Ongoing training and increased vigilance to address both external and internal threats to health data security should be a top health care trend in 2019.
6. Medical Scribes
Scribes have become routine in some medical practices, and Hughes expects their use to increase as will voice-driven technologies, so physicians can focus on the patient and not the keyboard. Virtual medical scribes are also seeing a rise in use, and some expect the future of health care documentation may be tied to the rise in telehealth.
“Everything we’re seeing shows that telemedicine is expected to grow significantly in the coming years, and as physicians, we’re poised to help stimulate that growth and shape the future of medicine,” said Samant Virk, MD and CEO/Founder of MediSprout, a telehealth company based in Valhalla, New York.
Virk considers virtual visits ideal for patients seeking refills or following up, freeing the physician to care for sicker or more complex patients. Medicare’s new Brief Communication Technology-based Service will reimburse for some virtual care. Virk also reported a “trend in telehealth reimbursement that, if it continues, will likely have some more comprehensive reimbursement structure in place in the next two to four years.”
With Medicare expanding telehealth access, the use of telehealth will grow, agreed Kumar Dharmarajan, a geriatrician and chief scientific officer at Clover Health, an insurer based in Jersey City, New Jersey. He also foresees the use of telehealth tools to identify disease exacerbations early, preventing unnecessary hospital visits.

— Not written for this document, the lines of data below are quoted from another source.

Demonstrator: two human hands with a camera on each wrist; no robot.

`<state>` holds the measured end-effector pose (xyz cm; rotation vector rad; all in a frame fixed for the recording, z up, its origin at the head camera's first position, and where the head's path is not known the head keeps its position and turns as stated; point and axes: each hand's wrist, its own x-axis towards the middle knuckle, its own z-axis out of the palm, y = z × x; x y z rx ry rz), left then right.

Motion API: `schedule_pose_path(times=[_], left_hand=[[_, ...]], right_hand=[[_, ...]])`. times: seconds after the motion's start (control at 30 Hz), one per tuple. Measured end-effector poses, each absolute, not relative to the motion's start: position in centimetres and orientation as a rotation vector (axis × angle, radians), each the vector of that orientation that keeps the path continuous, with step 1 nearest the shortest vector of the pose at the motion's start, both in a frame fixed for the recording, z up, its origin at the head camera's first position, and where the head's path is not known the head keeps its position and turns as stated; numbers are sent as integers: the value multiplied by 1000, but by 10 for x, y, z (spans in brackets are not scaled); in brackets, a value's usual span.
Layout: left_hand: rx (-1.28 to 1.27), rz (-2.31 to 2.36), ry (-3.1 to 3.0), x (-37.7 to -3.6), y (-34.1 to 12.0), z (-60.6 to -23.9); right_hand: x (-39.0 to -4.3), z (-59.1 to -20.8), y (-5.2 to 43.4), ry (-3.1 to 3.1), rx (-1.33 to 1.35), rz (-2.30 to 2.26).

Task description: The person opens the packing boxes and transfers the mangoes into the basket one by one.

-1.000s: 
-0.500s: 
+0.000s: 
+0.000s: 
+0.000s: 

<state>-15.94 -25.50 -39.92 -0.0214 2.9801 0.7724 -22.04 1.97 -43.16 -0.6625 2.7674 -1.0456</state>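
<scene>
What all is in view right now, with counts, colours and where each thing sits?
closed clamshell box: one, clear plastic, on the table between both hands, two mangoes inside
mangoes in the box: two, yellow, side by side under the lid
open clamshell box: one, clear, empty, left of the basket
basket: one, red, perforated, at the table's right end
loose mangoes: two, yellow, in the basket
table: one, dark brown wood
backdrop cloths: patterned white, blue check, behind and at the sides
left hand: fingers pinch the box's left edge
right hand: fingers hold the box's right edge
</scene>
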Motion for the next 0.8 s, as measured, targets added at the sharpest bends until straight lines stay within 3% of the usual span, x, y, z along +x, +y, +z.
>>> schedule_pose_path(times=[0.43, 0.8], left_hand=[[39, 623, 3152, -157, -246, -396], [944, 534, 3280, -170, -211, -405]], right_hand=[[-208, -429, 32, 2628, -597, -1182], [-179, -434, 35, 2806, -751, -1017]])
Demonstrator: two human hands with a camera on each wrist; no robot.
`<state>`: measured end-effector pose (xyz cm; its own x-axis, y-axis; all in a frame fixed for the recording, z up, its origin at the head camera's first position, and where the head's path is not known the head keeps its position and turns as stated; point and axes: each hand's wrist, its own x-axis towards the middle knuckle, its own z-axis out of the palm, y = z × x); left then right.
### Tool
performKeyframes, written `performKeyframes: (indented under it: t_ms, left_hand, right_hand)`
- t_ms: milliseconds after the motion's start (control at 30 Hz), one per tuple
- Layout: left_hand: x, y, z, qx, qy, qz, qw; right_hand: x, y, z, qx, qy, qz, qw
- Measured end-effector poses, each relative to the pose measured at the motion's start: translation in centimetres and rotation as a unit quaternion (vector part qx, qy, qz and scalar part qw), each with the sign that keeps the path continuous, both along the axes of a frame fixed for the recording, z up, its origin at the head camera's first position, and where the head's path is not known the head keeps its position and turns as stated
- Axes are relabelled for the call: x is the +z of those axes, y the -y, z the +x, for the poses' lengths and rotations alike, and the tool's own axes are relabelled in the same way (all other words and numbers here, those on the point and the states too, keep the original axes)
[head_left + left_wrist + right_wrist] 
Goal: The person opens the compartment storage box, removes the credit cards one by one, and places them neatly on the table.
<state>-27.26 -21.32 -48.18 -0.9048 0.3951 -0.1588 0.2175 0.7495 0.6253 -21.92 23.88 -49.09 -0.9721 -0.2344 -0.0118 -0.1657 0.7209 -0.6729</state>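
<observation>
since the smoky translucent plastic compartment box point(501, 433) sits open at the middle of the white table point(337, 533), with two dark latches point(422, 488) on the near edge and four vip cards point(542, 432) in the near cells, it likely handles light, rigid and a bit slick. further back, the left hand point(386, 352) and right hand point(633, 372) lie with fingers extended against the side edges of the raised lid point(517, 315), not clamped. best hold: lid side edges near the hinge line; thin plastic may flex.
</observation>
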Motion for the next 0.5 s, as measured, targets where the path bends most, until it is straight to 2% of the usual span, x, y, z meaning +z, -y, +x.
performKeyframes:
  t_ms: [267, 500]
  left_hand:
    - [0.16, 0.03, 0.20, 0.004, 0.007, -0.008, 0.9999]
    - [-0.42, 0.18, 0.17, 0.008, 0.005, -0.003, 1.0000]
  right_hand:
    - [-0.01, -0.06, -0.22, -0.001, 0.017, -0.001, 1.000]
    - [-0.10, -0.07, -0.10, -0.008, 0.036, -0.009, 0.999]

Dean L. Smith, MD, chief medical information Officer at GlobalMed, a virtual visit platform in Scottsdale, Arizona, added, “a key driver in telehealth will be reimbursement models since the U.S. health care system looks poised to continue the trend of moving from fee-for-service to value-based care. That, in turn, will drive adoption of virtual health care platforms, such as telemedicine.”
8. Retail Healthcare
“Industry consolidation and simplification will continue to merge business models between care delivery, insurance and funding with the ultimate goal to make shopping for health care as easy as it is for any other retail purchase,” said Steven Auerbach, CEO of Alegeus, a consumer-directed health care platform in Waltham, Massachusetts.
9. Artificial intelligence (AI)
“Clinicians will prosper in 2019 and beyond by adopting the potential of artificial intelligence and incorporating AI platforms into health care workflows, which can significantly improve productivity, helping their practice grow as the market continues to grow,” Virk said.
“Physicians should find ways each day in their practice to use AI to their advantage. It can successfully automate routine processes and provide more intuitive interfaces for EHRs and other online tasks.”
10. Demand for Physicians
The demand for physicians will continue to grow, Dharmarajan said. People are seeking more time with their physicians.
Therefore, physician jobs in 2019, should be plentiful. The Bureau of Labor Statistics reported a 13 percent increase in physician jobs from 2016 to 2026.
Although AI and other technologies can assist with intake and basic workflows, physicians and other clinicians must make the final decision as to diagnosis and treatment.
“Success in the coming year will be seen by those able to create models that increase the number of time physicians spend with patients while also improving the quality of those interactions,” Dharmarajan added.